The advertisement inventory 234 may comprise a storage and retrieval mechanism for advertisements that may be delivered to client computers 110. The advertisement inventory 234 may include advertisements from various advertisers including vacation-oriented advertisers (hotel chains, car rental companies, travel agents, etc.), car-oriented advertisers (car manufacturers, car dealers, car stereo advertisers, etc.), and so on. In one embodiment, each advertisement in the advertisement inventory 234 has a ranking and one or more categories. An advertisement's category indicates the category or categories of websites and web pages for which the advertisement is relevant. An advertisement's ranking indicates its priority in the event there is more than one relevant advertisement that may be delivered (e.g. multiple advertisements with the same category). Higher ranked advertisement may be delivered to client computers 110 before lower ranked advertisements. Advertisement ranking may be based on relevance to the category, payment by advertisers, and other ranking means.

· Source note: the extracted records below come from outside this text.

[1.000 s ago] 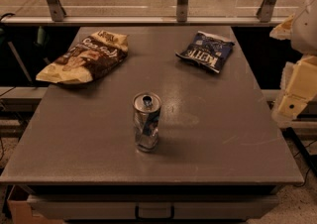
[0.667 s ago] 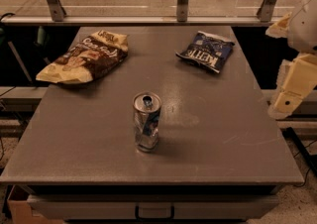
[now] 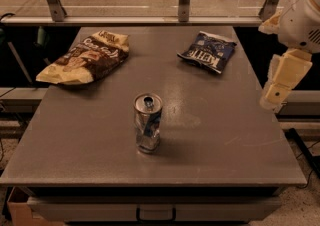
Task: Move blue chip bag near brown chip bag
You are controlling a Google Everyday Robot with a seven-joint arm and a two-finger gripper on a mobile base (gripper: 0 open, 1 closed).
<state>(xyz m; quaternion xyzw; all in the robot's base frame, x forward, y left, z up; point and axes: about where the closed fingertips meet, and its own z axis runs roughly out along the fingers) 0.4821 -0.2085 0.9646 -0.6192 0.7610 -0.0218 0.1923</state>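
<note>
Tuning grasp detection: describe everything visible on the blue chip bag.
The blue chip bag is a small, crinkled navy foil packet with white lettering and pale edges. It lies flat on the far right part of the grey table, touching only the tabletop. The hand hangs beyond the table's right edge, well clear of it.

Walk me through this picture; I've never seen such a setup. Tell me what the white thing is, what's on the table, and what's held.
One camera looks down on a grey table from its front; where it is mounted isn't known. The white and cream shape at the right is the robot's single arm; its gripper hangs by the table's right edge, holding nothing. Three things sit on the table: a brown chip bag back left, a smaller blue chip bag back right, and a dented drink can upright near the middle. The blue bag is meant to go near the brown one; that hasn't begun.
</note>
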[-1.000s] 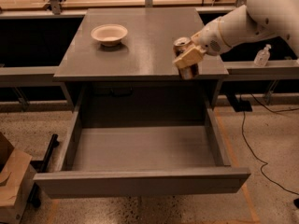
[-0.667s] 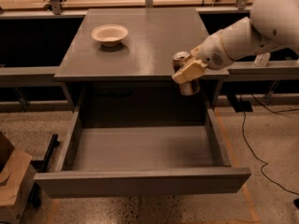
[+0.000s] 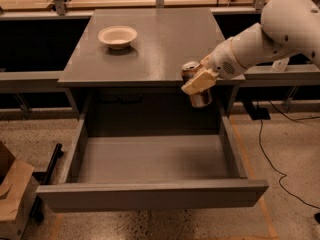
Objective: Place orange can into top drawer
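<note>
Nearly upright orange can (image 3: pixel 202 99), long axis vertical, top up, pinched by gripper (image 3: pixel 197 83) above open top drawer (image 3: pixel 150 196)

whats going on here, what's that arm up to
The robot arm's tool grips the can and holds it just past the cabinet's front edge, above the right rear part of the open drawer. The can is not yet in the drawer. A bowl sits on the cabinet top.
</note>
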`<state>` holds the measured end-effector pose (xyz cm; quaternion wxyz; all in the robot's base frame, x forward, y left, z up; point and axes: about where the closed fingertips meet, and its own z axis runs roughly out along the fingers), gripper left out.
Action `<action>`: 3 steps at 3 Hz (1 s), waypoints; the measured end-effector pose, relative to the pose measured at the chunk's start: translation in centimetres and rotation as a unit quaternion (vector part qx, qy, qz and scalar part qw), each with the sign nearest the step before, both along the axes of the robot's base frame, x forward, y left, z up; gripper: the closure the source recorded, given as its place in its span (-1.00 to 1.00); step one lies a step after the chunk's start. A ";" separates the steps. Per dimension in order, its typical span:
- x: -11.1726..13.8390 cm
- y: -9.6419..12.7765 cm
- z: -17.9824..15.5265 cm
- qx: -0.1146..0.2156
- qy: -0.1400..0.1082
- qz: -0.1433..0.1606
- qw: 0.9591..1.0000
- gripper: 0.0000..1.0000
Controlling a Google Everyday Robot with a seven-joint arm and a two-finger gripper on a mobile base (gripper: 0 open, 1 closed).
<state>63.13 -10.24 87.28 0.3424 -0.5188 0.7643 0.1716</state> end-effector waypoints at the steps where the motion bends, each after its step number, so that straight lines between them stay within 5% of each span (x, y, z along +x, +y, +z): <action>1: -1.2 -0.1 -1.7 0.016 0.004 0.009 1.000 1.00; 3: -3.9 0.3 -9.7 0.075 0.017 0.049 0.996 1.00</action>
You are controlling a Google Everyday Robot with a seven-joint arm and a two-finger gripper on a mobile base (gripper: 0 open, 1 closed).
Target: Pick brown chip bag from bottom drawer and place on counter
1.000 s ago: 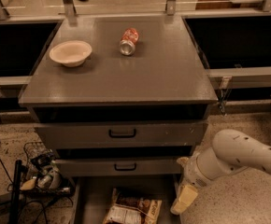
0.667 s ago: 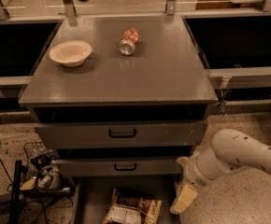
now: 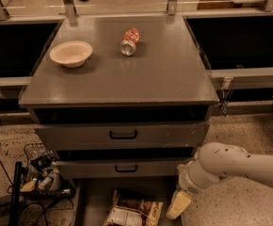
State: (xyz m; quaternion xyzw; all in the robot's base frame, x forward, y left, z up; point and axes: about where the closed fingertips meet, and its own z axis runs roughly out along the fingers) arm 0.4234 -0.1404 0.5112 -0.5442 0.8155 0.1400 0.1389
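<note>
The brown chip bag (image 3: pixel 134 213) lies flat in the open bottom drawer (image 3: pixel 92 201) at the bottom of the view, white label facing up. My gripper (image 3: pixel 178 205) hangs at the end of the white arm just right of the bag, low over the drawer's right side, beside the bag. The counter (image 3: pixel 146 74) is the dark grey top of the cabinet above.
A cream bowl (image 3: pixel 71 53) sits at the counter's left. A red soda can (image 3: pixel 129 41) lies on its side near the counter's back middle. Two upper drawers with black handles (image 3: pixel 123 135) are closed. A wire basket with cables (image 3: pixel 40 171) stands on the floor at left.
</note>
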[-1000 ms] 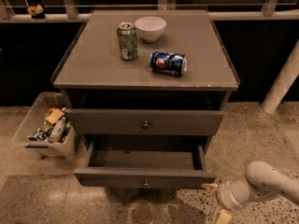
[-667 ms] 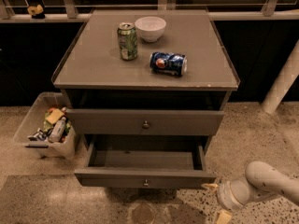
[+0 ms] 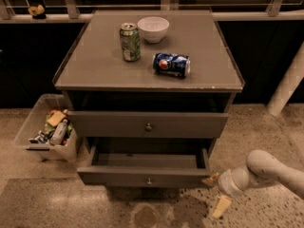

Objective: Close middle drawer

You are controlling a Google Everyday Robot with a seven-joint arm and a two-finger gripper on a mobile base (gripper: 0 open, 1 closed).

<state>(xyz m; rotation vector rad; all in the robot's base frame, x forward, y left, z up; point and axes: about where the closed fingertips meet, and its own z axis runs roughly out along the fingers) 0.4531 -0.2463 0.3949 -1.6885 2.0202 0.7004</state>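
Observation:
The middle drawer is the grey drawer that stands pulled out, low on the cabinet, with a small knob at the centre of its front and an empty inside. The uppermost drawer sits above it, far less out. The lowest drawer is hidden under the open one. My gripper is at the right end of the open drawer's front, just above the floor. Its pale fingers are spread, and the upper fingertip is against the front's right corner. It holds nothing.
On the cabinet top stand a green can and a white bowl, and a blue can lies on its side. A clear bin of packets sits on the floor at the left. A white post leans at the right.
My gripper has moved a little up and left, against the drawer front's right end. The open drawer's front has slid slightly back toward the cabinet.

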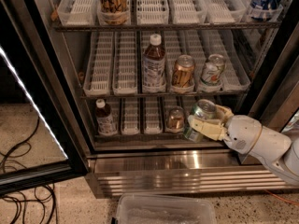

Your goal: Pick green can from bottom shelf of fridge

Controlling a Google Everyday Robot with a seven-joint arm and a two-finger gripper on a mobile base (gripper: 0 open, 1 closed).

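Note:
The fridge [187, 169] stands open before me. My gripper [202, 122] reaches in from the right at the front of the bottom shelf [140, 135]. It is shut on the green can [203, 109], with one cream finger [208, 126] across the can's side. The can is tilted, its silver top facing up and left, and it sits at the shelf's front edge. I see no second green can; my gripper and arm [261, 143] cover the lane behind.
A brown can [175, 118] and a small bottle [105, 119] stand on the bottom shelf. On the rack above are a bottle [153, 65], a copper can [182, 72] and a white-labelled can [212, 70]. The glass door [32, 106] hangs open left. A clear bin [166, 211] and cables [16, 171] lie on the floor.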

The advertisement manager 235 may comprise computer-readable program code for selecting relevant advertisements and sending them to client computers 110. In one embodiment, the advertisement manager 235 inspects a data packet 121 to determine a website or web page viewed by an end-user on a client computer 110. The advertisement manager 235 queries the category database 232 to determine the category to which the website or web page belongs. The advertisement manager 235 then checks the advertisement inventory 234 for advertisements with the same category, and delivers at least one of those advertisements to the client computer 110 by way of a message unit 141.
Categorization of websites and web pages is advantageous in that it allows for generation of targeted content. For example, an end-user navigating to the official Hawaii Tourism website is better served with advertisements relating to vacations rather than job search. That is, an end-user browsing the official Hawaii Tourism website is more likely to respond to advertisements from car rental companies and hotel chains rather than to a job placement advertisement. By including the Hawaii Tourism website in the category database 232 under the vacation category, advertisements relating to vacations may be delivered to a client computer 110 when its end-user browses the Hawaii Tourism website. As an example operation, a message delivery program 120 in a client computer 110 may detect navigation of the end-user to the Hawaii Tourism website. The message delivery program 120 may so inform the message server computer 140. There, the advertisement manager 235 may query the category database 232 to find that the Hawaii Tourism website belongs to the vacation category. The advertisement manager 235 then checks the advertisement inventory 234 for advertisements having the same category as the Hawaii Tourism website and delivers at least one of those advertisements to the client computer 110 by way of a message unit 141. At the client computer 110, the advertisement may be displayed by the message delivery program 120 in a presentation vehicle 115.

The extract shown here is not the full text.